Justiça italiana diz que Alemanha tem que pagar indenizações por massacre nazista na Itália

Em 1943, tropas nazistas, suspeitando que a população de Pietransieri apoiava os combatentes da resistência italiana, executaram 128 civis desarmados. Agora, a decisão sobre as indenizações pelo massacre nazista está nos tribunais.
18 de janeiro de 2025
Bandeira italiana tremula contra um céu azul. A foto simboliza a disputa nos tribunais quanto ao massacre nazista de 1943.
Massacre nazistas de 1943 está agora nos tribunais. Foto de Jeppe Mønster, do Unplash.

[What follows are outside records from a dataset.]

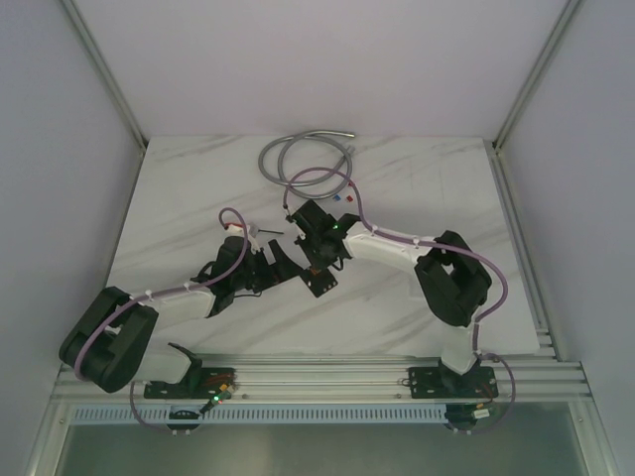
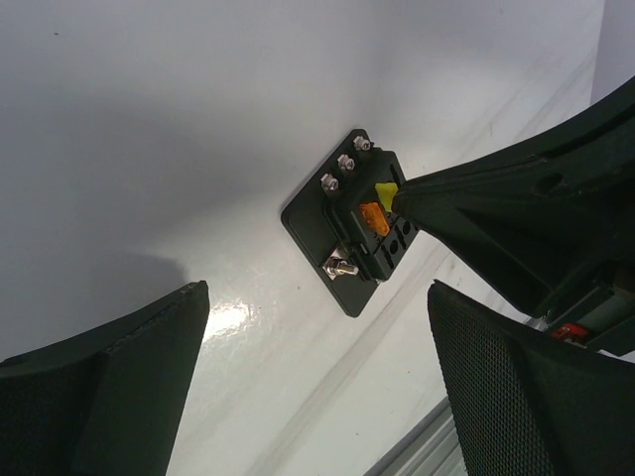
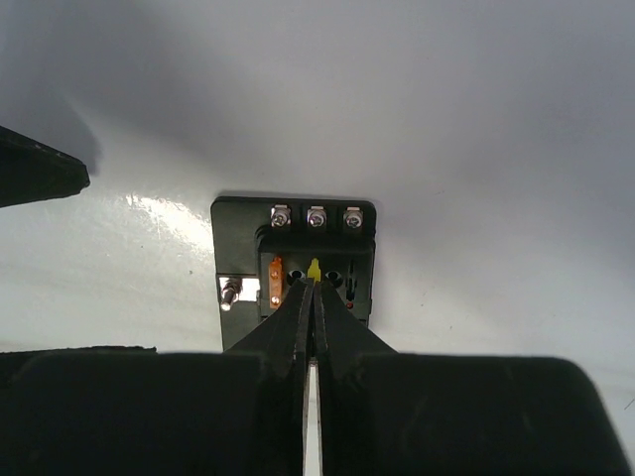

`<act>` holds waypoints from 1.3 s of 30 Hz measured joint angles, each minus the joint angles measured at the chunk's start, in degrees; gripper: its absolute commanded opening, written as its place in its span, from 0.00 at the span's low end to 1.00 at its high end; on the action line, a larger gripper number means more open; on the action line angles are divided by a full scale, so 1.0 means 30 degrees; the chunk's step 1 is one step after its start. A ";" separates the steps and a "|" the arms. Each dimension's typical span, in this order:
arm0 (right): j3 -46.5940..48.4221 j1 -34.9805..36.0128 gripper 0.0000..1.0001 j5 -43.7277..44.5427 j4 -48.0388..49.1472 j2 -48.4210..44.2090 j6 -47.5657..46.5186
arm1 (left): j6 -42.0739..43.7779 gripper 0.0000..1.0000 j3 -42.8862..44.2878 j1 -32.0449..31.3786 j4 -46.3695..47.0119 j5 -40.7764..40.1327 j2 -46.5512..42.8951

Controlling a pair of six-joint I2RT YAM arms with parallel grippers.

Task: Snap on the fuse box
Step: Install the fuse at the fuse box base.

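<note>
Fuse box lies flat at mid-counter on a black rectangular base plate. White marbled counter is bare on every side of the fuse box. A grey coiled hose lies well beyond it, near the far edge.

Right gripper: tips pressed together against the yellow fuse in the fuse box. Whether they pinch it I cannot tell. Its body covers the near half of the fuse box.

Left gripper: beside the fuse box, jaws wide apart, nothing between them, mesh-textured pads.

From above, both wrists hide most of the fuse box.

Matte black plastic. Orange fuse sits just beside the yellow fuse. Three bright screw heads line the far edge, and a metal stud stands on the plate.
</note>
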 measured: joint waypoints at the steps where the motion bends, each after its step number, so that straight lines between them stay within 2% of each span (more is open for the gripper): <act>1: 0.0175 0.0000 0.00 0.0044 -0.0189 0.0124 0.0044 | -0.0007 1.00 0.0000 0.0000 0.0029 0.0000 0.0044; 14: 0.2251 -0.0044 0.00 0.0678 -0.2339 0.1756 0.1144 | -0.0146 1.00 0.0000 0.0000 0.0073 0.0000 0.0277; 25: 0.2710 0.0044 0.00 0.0998 -0.2681 0.1923 0.1428 | -0.0211 1.00 0.0000 0.0000 0.0066 0.0000 0.0160; 33: 0.1712 -0.0015 0.18 0.0940 -0.2018 0.0889 0.1435 | -0.0197 1.00 0.0000 0.0000 -0.0197 -0.0255 -0.1428; 39: 0.1683 -0.0124 0.36 0.1013 -0.2419 -0.0197 0.1348 | -0.0124 1.00 0.0000 0.0000 -0.0612 -0.0721 -0.2157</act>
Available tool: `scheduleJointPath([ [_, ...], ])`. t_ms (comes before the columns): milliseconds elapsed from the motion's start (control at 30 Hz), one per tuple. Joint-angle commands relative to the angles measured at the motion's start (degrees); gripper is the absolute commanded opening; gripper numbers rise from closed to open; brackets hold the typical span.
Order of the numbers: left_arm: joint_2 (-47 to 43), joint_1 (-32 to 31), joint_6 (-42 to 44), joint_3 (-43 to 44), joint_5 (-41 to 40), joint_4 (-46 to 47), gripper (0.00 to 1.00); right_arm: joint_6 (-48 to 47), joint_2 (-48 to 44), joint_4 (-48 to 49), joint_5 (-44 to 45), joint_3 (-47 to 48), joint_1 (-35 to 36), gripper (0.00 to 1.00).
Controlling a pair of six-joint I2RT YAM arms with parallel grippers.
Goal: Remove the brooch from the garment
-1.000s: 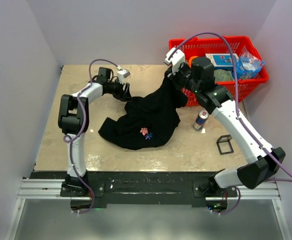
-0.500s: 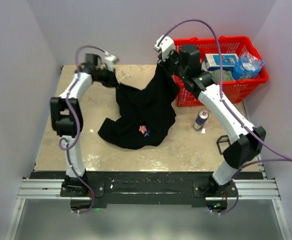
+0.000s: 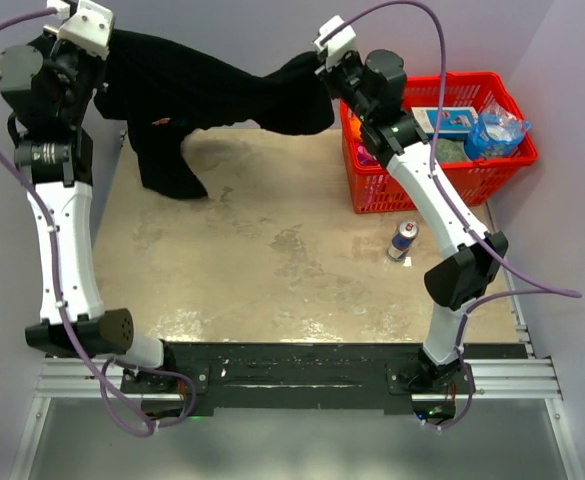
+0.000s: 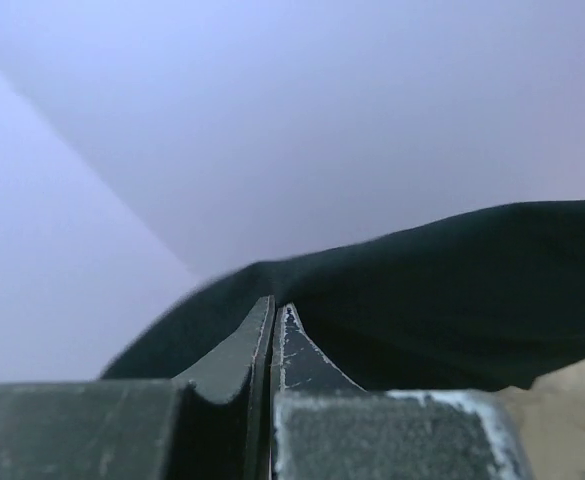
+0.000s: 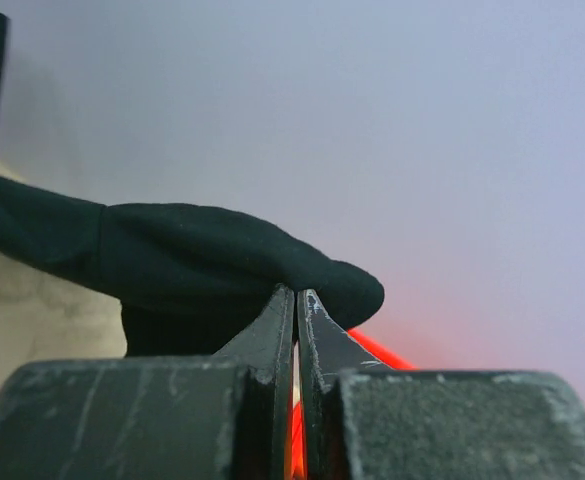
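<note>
The garment (image 3: 207, 85), a black T-shirt, hangs in the air above the back of the table, stretched between both arms. One part droops toward the table at the left. My left gripper (image 3: 107, 62) is shut on its left end, and cloth bunches at the fingertips in the left wrist view, left gripper (image 4: 277, 312), garment (image 4: 452, 300). My right gripper (image 3: 324, 88) is shut on the right end, where a fold of the garment (image 5: 202, 250) sits over the right gripper's (image 5: 296, 296) tips. The brooch (image 3: 158, 122) shows only as a small reddish speck on the drooping cloth.
A red basket (image 3: 517, 160) with packets in it stands at the back right, right behind the right gripper; its rim (image 5: 377, 352) shows in the right wrist view. A small can (image 3: 402, 240) stands upright in front of it. The beige table (image 3: 272, 250) lies below, with walls close on the left and behind.
Both arms have swung up and apart, lifting the garment off the table and pulling it taut. The left gripper has shut on the cloth. The brooch moved from table centre to upper left.
</note>
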Motion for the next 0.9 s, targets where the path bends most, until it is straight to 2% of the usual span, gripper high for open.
scheduleJointPath([
  [0,-5.4,0.6,6.9,-8.9,-11.1,7.3,0.0,-0.9,-3.4,8.6,-0.5,4.6,-0.1,0.0],
  [200,-11.4,0.6,11.6,-13.8,-15.8,11.9,0.0,-4.0,-5.5,8.2,-4.0,6.6,1.7,0.0],
  [400,-15.4,0.6,19.1,-12.3,-18.7,18.5,0.0,-6.3,-11.1,9.6,-2.3,6.4,3.9,0.0],
  [533,-15.7,0.6,22.6,-7.7,-18.8,21.6,0.0,-5.2,-10.3,7.3,0.1,15.7,4.1,0.0],
  [633,-15.5,0.7,23.5,-4.7,-18.5,23.1,0.0,-5.5,-10.6,7.8,0.4,18.8,4.1,0.0],
  [867,-18.3,0.6,23.5,-4.0,-17.8,25.3,0.0,-6.5,-15.8,10.6,0.8,15.6,4.8,0.0],
])
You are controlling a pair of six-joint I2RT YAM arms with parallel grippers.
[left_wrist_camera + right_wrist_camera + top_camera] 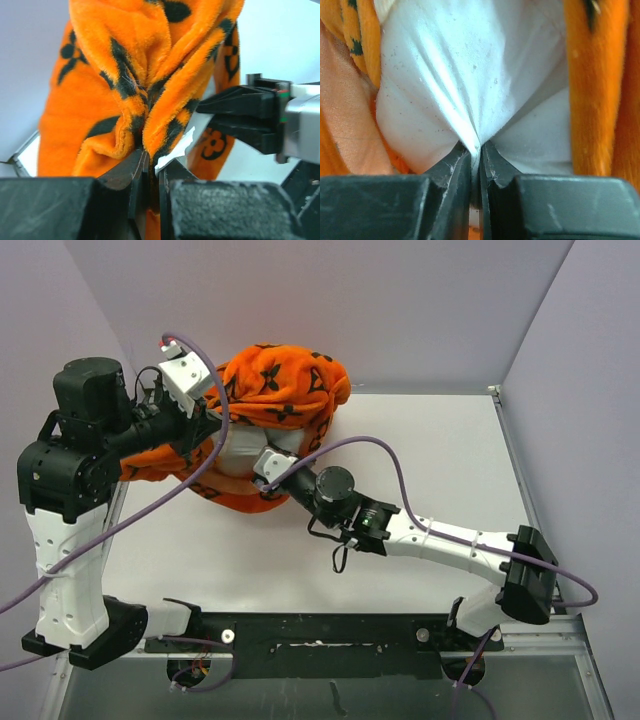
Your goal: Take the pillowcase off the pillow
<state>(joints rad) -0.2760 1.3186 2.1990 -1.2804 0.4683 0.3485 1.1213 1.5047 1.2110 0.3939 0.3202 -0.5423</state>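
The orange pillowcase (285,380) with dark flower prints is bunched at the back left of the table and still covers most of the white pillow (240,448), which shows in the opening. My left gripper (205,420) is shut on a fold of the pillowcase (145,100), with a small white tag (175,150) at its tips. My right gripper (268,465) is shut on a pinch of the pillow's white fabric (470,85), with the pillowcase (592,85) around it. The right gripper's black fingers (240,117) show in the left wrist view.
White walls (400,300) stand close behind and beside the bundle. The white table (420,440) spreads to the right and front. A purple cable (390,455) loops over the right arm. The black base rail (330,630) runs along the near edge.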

A Justiça italiana determinou no último dia 9 de dezembro que a Alemanha pague uma indenização de €4 milhões (US$ 4,2 milhões) a familiares de italianos que foram vítimas do massacre nazista ocorrido na vila de Pietransieri, durante a Segunda Guerra Mundial.

A decisão, emitida por um tribunal de apelação em L’Aquila, no centro da Itália, leva em consideração 30 pessoas que perderam parentes na atrocidade, mas que não haviam sido incluídas em decisões judiciais anteriores. O valor total das compensações atribuídas ao governo alemão chega, com esta decisão, a €15 milhões (mais de 80 milhões de reais).

A agência de notícias italiana ANSA informou que a decisão foi uma resposta às objeções levantadas por esses indivíduos, que agora serão contemplados pela justiça com a medida compensatória.

As compensações serão financiadas com parte dos fundos de recuperação econômica da União Europeia destinados à Itália no contexto do pós-pandemia de COVID-19. Esses recursos incluem uma seção específica para reparações relacionadas a crimes nazistas e devem ser repassados ao governo italiano pela Alemanha nos próximos meses.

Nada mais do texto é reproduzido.